Ignoring the matter of how to format the tag name for a moment...

  • GNU/Linux focuses on one (admittedly very important) part of the userland, plus the kernel, while ignoring other (also important) parts of the userland.

  • Linux technically refers only to the kernel, which is often relatively inconsequential unless you're actually writing kernel code, or code that interacts directly with the kernel, but that's not how the term is used colloquially.

  • GNU again ignores the non-GNU portions of the userland.

GNU also has the obvious issue that it could, perhaps more accurately, refer to GNU/Hurd; which is a GNU userland running on the Hurd kernel. There has also been, for example, Debian GNU/kFreeBSD which substituted the FreeBSD kernel for the Linux kernel but otherwise behaved fairly similarly from a userland perspective.

Looking at the questions which are currently tagged GNU/Linux:

only one of them seems like it obviously might really be relevant to the kernel proper.

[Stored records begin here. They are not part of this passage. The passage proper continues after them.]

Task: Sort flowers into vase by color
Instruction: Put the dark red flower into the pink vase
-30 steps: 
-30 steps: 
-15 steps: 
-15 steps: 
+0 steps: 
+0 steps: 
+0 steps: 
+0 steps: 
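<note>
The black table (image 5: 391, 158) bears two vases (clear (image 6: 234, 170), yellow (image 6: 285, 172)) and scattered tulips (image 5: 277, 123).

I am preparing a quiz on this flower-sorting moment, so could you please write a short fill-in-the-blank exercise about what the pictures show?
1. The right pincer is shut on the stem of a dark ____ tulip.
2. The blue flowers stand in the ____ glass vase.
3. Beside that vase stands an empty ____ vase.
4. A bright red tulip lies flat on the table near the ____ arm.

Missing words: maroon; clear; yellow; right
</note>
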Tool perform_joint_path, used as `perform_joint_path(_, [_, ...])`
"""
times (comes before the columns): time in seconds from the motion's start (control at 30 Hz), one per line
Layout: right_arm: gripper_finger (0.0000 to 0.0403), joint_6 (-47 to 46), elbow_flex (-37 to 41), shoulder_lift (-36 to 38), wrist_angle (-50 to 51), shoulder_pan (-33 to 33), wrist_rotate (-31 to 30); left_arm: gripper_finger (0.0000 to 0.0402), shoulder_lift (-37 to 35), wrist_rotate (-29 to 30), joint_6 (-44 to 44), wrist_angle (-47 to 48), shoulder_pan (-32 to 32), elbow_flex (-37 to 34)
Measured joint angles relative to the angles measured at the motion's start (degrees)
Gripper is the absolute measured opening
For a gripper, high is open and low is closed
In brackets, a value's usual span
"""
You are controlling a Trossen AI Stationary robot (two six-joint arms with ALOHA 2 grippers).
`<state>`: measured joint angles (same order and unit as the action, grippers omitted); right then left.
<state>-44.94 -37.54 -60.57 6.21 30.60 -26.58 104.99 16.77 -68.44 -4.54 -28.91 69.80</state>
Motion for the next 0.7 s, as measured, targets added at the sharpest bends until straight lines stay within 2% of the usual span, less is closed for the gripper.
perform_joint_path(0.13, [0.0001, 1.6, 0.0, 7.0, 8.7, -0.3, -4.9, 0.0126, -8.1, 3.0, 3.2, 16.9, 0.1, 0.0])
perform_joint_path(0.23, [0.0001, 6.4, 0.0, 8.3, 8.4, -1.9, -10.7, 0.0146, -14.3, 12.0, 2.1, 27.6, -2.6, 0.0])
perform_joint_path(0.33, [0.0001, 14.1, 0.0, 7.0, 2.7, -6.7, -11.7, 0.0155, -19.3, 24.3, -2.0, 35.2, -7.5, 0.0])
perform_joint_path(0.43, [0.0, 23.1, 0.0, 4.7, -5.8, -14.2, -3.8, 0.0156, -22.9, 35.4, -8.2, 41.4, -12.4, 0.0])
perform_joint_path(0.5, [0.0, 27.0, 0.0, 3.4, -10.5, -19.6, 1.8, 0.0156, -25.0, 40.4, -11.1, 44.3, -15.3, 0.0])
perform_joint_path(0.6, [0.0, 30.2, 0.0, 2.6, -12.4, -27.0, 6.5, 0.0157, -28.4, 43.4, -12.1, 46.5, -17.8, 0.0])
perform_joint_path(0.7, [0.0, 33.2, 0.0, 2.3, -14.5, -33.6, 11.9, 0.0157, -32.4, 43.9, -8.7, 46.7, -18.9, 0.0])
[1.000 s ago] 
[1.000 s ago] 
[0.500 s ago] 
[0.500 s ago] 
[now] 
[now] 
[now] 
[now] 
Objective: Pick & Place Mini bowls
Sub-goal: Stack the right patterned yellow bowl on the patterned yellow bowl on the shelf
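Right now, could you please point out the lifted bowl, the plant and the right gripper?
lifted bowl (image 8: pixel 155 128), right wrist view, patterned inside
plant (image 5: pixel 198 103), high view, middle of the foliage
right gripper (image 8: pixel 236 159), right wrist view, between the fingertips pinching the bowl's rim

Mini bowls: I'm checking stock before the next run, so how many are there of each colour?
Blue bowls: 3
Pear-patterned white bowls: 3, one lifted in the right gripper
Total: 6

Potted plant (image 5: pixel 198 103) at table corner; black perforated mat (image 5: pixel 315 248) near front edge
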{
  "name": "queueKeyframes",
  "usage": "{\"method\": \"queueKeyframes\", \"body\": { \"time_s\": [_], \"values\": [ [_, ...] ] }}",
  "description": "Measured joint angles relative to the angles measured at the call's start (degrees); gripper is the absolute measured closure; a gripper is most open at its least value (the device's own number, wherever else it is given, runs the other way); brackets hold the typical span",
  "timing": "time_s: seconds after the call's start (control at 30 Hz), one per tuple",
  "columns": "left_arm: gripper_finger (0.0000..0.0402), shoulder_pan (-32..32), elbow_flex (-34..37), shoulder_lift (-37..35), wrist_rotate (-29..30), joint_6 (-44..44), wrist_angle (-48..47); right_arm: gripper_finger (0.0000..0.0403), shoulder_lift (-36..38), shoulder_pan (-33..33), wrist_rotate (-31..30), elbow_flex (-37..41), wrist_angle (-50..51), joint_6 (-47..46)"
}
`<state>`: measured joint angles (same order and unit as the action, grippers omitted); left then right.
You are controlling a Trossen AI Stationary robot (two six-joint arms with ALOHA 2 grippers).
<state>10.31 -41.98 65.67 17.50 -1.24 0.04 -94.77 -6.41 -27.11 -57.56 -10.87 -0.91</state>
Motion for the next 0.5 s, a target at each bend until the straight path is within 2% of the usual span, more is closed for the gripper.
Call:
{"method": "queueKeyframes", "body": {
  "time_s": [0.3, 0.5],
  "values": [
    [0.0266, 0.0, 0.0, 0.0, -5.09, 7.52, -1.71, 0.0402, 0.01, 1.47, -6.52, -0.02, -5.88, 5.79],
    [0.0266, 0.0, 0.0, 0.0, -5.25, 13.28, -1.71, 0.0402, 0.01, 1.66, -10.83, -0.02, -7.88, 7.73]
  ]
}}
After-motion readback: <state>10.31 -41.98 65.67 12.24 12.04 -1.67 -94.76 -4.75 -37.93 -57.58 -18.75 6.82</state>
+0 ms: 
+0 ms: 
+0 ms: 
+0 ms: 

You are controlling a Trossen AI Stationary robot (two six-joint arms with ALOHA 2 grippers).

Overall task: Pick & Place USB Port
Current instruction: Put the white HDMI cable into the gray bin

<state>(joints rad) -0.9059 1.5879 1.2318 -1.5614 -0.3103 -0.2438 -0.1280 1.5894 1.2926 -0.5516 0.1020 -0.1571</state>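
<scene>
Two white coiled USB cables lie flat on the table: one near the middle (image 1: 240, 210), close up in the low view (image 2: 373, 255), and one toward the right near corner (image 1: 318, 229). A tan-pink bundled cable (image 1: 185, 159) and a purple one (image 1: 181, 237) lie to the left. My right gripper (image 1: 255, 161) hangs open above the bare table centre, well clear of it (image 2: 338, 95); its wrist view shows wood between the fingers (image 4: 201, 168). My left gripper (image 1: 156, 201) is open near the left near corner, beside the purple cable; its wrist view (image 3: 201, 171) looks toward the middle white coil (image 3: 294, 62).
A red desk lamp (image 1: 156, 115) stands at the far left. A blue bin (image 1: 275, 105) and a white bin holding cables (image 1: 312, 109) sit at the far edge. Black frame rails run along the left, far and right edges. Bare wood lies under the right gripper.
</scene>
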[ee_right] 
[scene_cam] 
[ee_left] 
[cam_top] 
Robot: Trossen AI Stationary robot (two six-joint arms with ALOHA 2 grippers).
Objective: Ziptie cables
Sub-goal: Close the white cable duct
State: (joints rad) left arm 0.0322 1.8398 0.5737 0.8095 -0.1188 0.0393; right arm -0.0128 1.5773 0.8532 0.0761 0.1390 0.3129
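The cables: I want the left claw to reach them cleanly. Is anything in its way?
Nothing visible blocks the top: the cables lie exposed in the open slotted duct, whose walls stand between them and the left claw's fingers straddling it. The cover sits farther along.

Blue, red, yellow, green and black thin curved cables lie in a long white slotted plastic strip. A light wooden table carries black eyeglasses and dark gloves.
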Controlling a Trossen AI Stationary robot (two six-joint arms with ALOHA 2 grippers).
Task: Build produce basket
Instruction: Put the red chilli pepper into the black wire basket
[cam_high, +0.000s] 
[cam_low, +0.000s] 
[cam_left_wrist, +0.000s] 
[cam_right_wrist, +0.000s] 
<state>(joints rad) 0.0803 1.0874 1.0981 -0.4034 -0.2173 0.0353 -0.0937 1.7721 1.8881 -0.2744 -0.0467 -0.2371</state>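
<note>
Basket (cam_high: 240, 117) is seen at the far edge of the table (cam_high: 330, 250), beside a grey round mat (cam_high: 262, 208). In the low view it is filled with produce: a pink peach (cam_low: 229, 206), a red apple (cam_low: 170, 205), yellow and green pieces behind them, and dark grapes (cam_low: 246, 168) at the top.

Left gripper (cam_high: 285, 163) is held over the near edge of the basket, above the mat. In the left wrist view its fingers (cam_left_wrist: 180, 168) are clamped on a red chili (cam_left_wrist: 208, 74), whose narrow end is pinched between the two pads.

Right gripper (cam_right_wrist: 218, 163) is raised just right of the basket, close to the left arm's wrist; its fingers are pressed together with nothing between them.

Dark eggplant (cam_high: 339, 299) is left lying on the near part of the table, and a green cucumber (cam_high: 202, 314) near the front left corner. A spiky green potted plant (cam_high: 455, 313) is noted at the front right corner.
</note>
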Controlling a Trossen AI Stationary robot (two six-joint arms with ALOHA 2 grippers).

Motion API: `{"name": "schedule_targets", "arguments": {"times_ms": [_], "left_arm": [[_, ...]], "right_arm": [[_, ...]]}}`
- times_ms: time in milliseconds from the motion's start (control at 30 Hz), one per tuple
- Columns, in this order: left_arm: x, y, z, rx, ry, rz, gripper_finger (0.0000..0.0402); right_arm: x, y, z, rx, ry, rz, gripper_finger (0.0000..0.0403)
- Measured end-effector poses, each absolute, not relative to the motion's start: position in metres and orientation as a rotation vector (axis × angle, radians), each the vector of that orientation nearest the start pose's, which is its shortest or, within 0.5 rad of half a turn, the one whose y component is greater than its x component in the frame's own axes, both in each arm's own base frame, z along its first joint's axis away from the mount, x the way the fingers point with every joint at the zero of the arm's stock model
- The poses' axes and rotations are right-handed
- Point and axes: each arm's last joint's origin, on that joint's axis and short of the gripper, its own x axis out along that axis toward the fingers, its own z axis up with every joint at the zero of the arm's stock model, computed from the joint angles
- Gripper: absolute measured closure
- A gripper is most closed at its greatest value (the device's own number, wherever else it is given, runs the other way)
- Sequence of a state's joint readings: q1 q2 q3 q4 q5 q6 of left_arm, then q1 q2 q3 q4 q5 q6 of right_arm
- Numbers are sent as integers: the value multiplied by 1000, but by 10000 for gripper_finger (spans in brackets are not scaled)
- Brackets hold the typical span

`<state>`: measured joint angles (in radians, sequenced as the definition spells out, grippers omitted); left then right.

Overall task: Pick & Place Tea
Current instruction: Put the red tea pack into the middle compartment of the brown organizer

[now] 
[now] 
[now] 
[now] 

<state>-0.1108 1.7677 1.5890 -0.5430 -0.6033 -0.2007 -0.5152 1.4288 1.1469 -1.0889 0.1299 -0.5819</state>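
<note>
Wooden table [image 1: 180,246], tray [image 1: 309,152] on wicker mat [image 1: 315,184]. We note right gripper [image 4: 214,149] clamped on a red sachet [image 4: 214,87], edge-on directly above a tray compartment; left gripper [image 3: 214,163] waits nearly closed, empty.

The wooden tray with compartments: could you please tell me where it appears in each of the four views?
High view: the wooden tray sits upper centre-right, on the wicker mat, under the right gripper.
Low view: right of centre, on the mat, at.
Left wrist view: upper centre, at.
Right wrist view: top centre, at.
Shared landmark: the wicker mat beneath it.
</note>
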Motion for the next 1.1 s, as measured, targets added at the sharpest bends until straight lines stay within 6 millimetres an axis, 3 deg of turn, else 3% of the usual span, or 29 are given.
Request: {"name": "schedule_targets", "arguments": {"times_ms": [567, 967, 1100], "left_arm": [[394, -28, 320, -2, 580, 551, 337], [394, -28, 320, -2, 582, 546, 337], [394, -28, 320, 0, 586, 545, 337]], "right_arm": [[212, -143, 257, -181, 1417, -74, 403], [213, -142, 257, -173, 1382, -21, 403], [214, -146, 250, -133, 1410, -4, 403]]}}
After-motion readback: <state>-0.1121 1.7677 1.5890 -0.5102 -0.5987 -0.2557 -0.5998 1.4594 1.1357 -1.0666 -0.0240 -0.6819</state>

Most of the time when people say "Linux" what they really mean is either a more generic *nix or POSIX ("how do I do X on Linux?" rather than "how do I do X using tools available on POSIX-compliant systems?"), or a more specific single distribution ("I'm running Linux" rather than "I'm running Ubuntu").

Maybe what's needed is actually something more along the lines of a split between, say, linux-kernel and unixlike-userland?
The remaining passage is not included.